En la antigüedad existían muy pocos oficios con peor estampa que el de usurero, que según la definición clásica del término es aquel que cobra un excesivo interés por un préstamo. Durante siglos, incluso la propia iglesia, tan habituada a arrimarse al poder, condenó drásticamente la usura, al considerarla inmoral y pecaminosa. El usurero de antaño acumulaba riquezas, pero sufría a cambio un profundo rechazo social.

Muy al contrario, el usurero de hoy imparte conferencias en universidades y foros de economía, estrecha manos aquí y allá, conversa de tú a tú con los presidentes del gobierno e incluso los promueve, financiando sus campañas electorales y el desprestigio de sus enemigos. Sin embargo, en esencia, se dedica al negocio de siempre: sangrar al ciudadano hasta más allá de lo razonable, con la ventaja añadida de operar en un sistema que no nos deja otra alternativa que recurrir a sus servicios para todo: ahorrar, cobrar la nómina, pagar los impuestos, comprar una vivienda, sustituir el coche o cambiar las tuberías.

Estos días hemos leído que, al igual que ha ocurrido por todo el país, hay cientos de pitiusos -tal vez miles- afectados por el abuso de las cláusulas suelo que la banca aplica en las hipotecas.

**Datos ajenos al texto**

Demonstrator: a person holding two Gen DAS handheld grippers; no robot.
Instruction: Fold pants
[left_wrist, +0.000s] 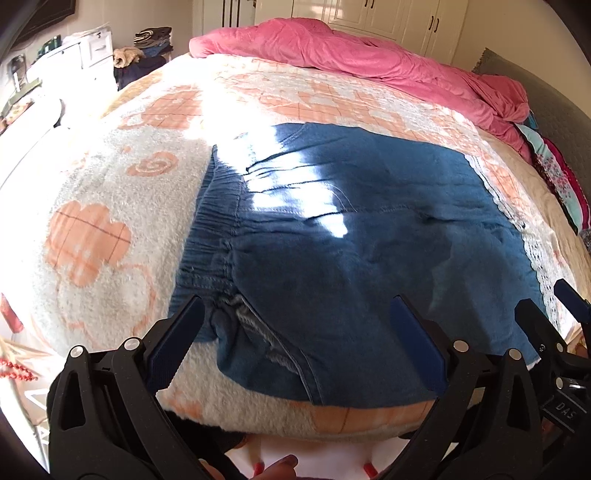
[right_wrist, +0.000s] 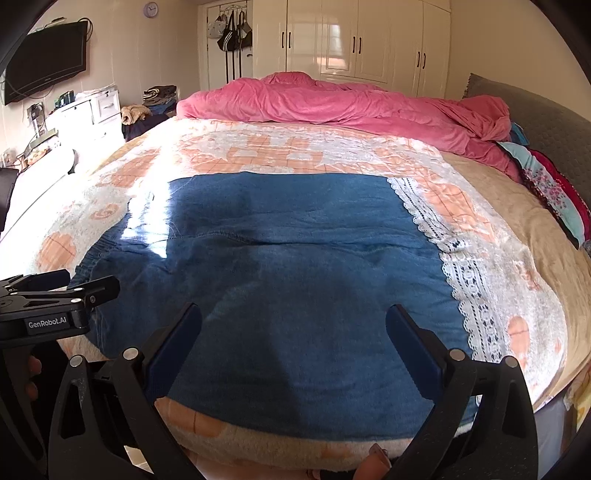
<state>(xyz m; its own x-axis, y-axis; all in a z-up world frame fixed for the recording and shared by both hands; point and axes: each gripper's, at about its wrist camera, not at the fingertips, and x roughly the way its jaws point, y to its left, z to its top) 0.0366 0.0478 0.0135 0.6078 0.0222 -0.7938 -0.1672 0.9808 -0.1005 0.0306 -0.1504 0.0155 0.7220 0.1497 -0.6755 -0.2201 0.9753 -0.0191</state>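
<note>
Blue denim pants (left_wrist: 351, 236) lie flat on the bed, folded leg over leg, with the elastic waistband (left_wrist: 210, 229) at the left and white lace hems (left_wrist: 532, 258) at the right. They also show in the right wrist view (right_wrist: 295, 266), lace hem (right_wrist: 465, 280) at the right. My left gripper (left_wrist: 295, 314) is open and empty, hovering over the near waist corner. My right gripper (right_wrist: 293, 325) is open and empty above the near edge of the pants; it shows at the right edge of the left wrist view (left_wrist: 550, 299). The left gripper appears in the right wrist view (right_wrist: 74, 291).
The bed has a white and peach floral blanket (left_wrist: 110, 206). A pink duvet (right_wrist: 332, 99) is bunched at the far side, with patterned pillows (right_wrist: 554, 192) at the right. White drawers (right_wrist: 92, 110), a wall TV (right_wrist: 44, 59) and wardrobes (right_wrist: 351, 40) stand beyond.
</note>
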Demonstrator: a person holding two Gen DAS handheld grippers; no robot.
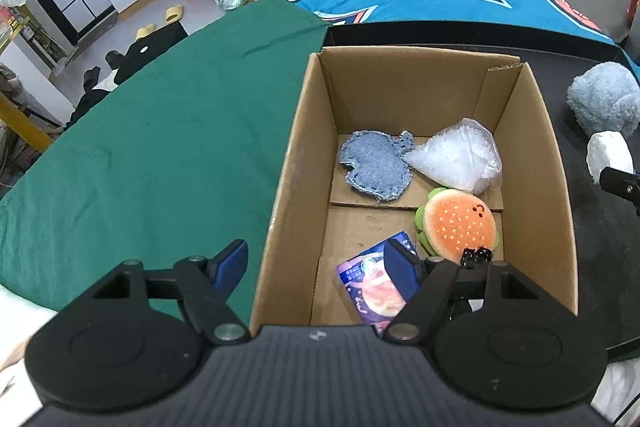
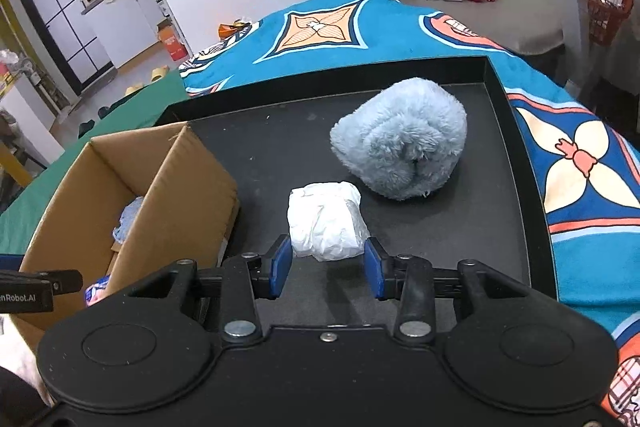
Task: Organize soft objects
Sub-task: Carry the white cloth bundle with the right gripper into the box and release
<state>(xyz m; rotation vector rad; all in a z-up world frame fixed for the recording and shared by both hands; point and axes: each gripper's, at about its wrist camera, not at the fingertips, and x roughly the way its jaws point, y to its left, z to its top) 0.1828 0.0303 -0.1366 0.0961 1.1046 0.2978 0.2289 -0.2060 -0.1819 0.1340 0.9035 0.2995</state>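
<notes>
Both tools released: my right tool [image 2: 326, 269] straddles the white bundle [image 2: 325, 223]; my left tool [image 1: 316, 267] half hides the pouch [image 1: 370, 291] in the box [image 1: 532, 131].

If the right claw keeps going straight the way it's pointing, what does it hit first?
Most likely the white wrapped bundle: it lies on the black tray directly ahead of the open right claw, its near end already level with the fingertips. The fluffy blue plush sits farther back.
</notes>
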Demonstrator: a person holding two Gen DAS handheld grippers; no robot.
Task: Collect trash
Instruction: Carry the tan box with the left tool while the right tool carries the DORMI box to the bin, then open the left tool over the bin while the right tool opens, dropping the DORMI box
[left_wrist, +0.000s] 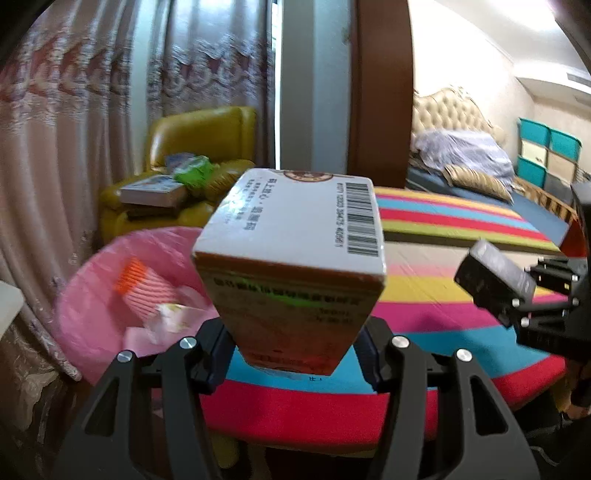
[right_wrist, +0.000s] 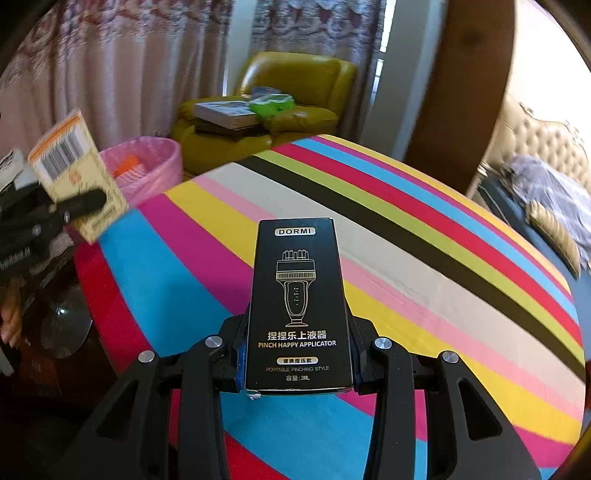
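White-and-orange carton (left_wrist: 291, 266) clamped in left tongs (left_wrist: 295, 354), barcode side up, raised over worktop edge. Black box (right_wrist: 299, 306) clamped in right tongs (right_wrist: 297, 365), printed face toward camera, above striped worktop (right_wrist: 424, 258). Pink-lined bin (left_wrist: 110, 288) at 9 o'clock from carton, beside worktop; orange-and-pink item and wrapper inside. Yellow armchair (right_wrist: 295, 107) at 12 o'clock beyond bin, holding books and green bag. Curtains (left_wrist: 74, 129) behind. Bed (left_wrist: 469, 166) at 2 o'clock.

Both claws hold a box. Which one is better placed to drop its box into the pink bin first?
Left. The left claw holds its orange box beside the pink bin; the right claw is farther off.
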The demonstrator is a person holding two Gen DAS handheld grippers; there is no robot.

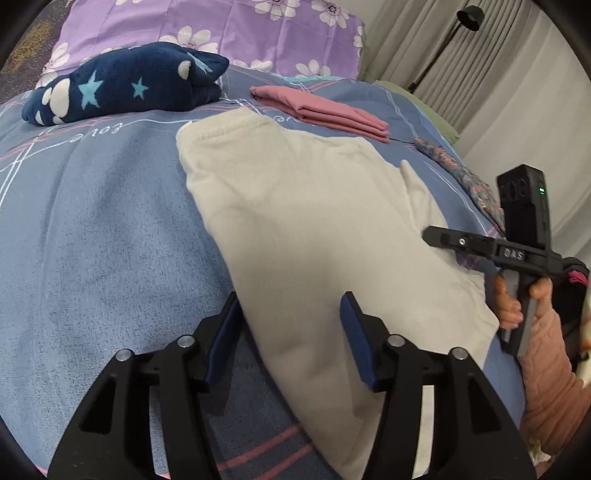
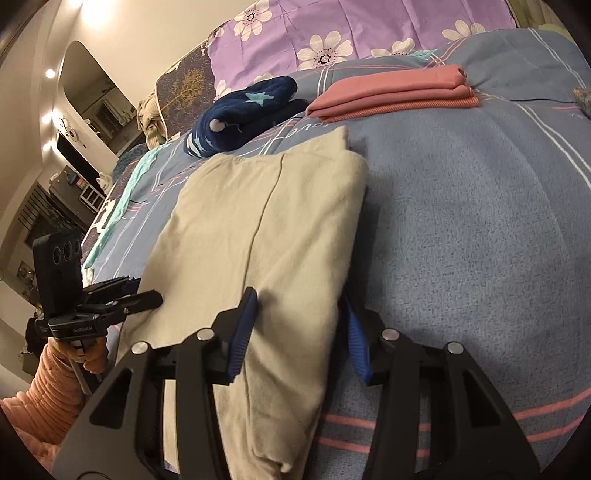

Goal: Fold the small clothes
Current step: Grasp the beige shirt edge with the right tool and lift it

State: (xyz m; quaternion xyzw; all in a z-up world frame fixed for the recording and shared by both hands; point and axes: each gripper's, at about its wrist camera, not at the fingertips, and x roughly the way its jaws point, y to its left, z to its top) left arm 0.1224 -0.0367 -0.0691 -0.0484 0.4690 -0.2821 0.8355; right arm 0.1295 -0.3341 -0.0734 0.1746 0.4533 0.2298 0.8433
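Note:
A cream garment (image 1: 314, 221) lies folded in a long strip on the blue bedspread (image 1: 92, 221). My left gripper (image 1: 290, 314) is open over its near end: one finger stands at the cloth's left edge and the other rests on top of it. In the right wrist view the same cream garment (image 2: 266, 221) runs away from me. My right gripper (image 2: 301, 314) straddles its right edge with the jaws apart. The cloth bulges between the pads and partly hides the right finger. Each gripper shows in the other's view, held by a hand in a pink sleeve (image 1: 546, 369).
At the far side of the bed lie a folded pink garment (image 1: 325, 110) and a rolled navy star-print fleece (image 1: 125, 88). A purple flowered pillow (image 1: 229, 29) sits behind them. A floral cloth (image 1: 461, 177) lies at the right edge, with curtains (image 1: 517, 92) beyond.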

Otra estafa sin paliativos fruto de la creatividad de la usura contemporánea, que jurídicamente se define con el eufemismo de «cláusula abusiva». Nuestros banqueros nos han impuesto unas hipotecas de interés variable, que únicamente variaban a su favor. Si los tipos subían ellos ganaban más, pero si bajaban más allá de su margen de beneficio, el hipotecado seguía pagando lo mismo.

Ante la pasividad inquebrantable de nuestros políticos, jueces y autoridades regulatorias, que jamás cuestionan el despotismo de la banca, el Tribunal de Justicia Europeo ha enmendado el abuso. Condena a la banca a devolver lo esquilmado a los ciudadanos desde el primer día, que, según publicaba este periódico, se estima en una media de 200 euros por mensualidad. En Ibiza y Formentera la situación es aún más grave, si cabe, por el disparatado precio de la vivienda.

A la vista de la polémica, Diario de Ibiza reproducía la semana pasada las declaraciones del director de una sucursal ibicenca de la Banca March, que trataba de justificar lo injustificable. Argumentaba este individuo que como todos los bancos aplicaban estas cláusulas ellos también lo hicieron y que todos los clientes sabían perfectamente lo que firmaban en la notaría. «Nunca en la vida hemos engañado a ningún cliente», aseguraba.

Me pregunto quién mandaría a este melifluo oficinista a meterse en camisa de once varas. No le culpamos del todo por el atropello porque sabemos que le viene impuesto desde la central. Pero que además nos tome por necios es otro cantar.

Este empleado de la banca, como todos los demás, sabe de sobra que para comprender mínimamente las cláusulas de una hipoteca hay que saber latín, además de derecho y economía; y ni por estas. Y los notarios, a quienes se les debería exigir mucha más claridad y responsabilidad, que para eso cobran barbaridades, suelen limitarse a ofrecer una explicación sucinta del embrollo, a más revoluciones de las comprensibles. Pero la realidad es que aunque nos informaran al dedillo, el mercado no nos ofrece otra opción. Quien quiera comprar una casa o abrir un negocio y no sea millonario, no encontrará más alternativas.

Para colmo, desde que la amenaza de una sentencia negativa del Tribunal Europeo se cernió sobre la banca, algunas sucursales han trabajado a destajo para pactar con los afectados la supresión de la cláusula suelo, a cambio de su renuncia a reclamar lo que se les sableó en el pasado.

Cabe esperar que ni un solo ibicenco firme otro acuerdo similar hasta que la situación se aclare y el Gobierno apruebe el real decreto que regule las devoluciones. Y aquellos que lo hayan hecho, que no se rindan y sigan plantando batalla.

En todo caso, con este nuevo fraude de los bancos llueve sobre mojado: estafaron a los ancianos que les confiaron sus ahorros con las preferentes y nos siguen cobrando intereses abusivos y comisiones disparatadas si una cuenta se queda al descubierto por un puñado de euros, entre otras artimañas. Las cuentas de ahorro tampoco proporcionan intereses sino gastos y no han tenido un ápice de misericordia o flexibilidad con quien no ha podido pagar en algún momento, cerrando empresas y dejando a las familias en la calle y endeudadas hasta la muerte.

Tal vez los banqueros ostenten un gran poder, pero ya es hora de que volvamos a llamarlos por su nombre: ni ejecutivos, ni estrategas, ni visionarios de la economía. Pura y simplemente usureros.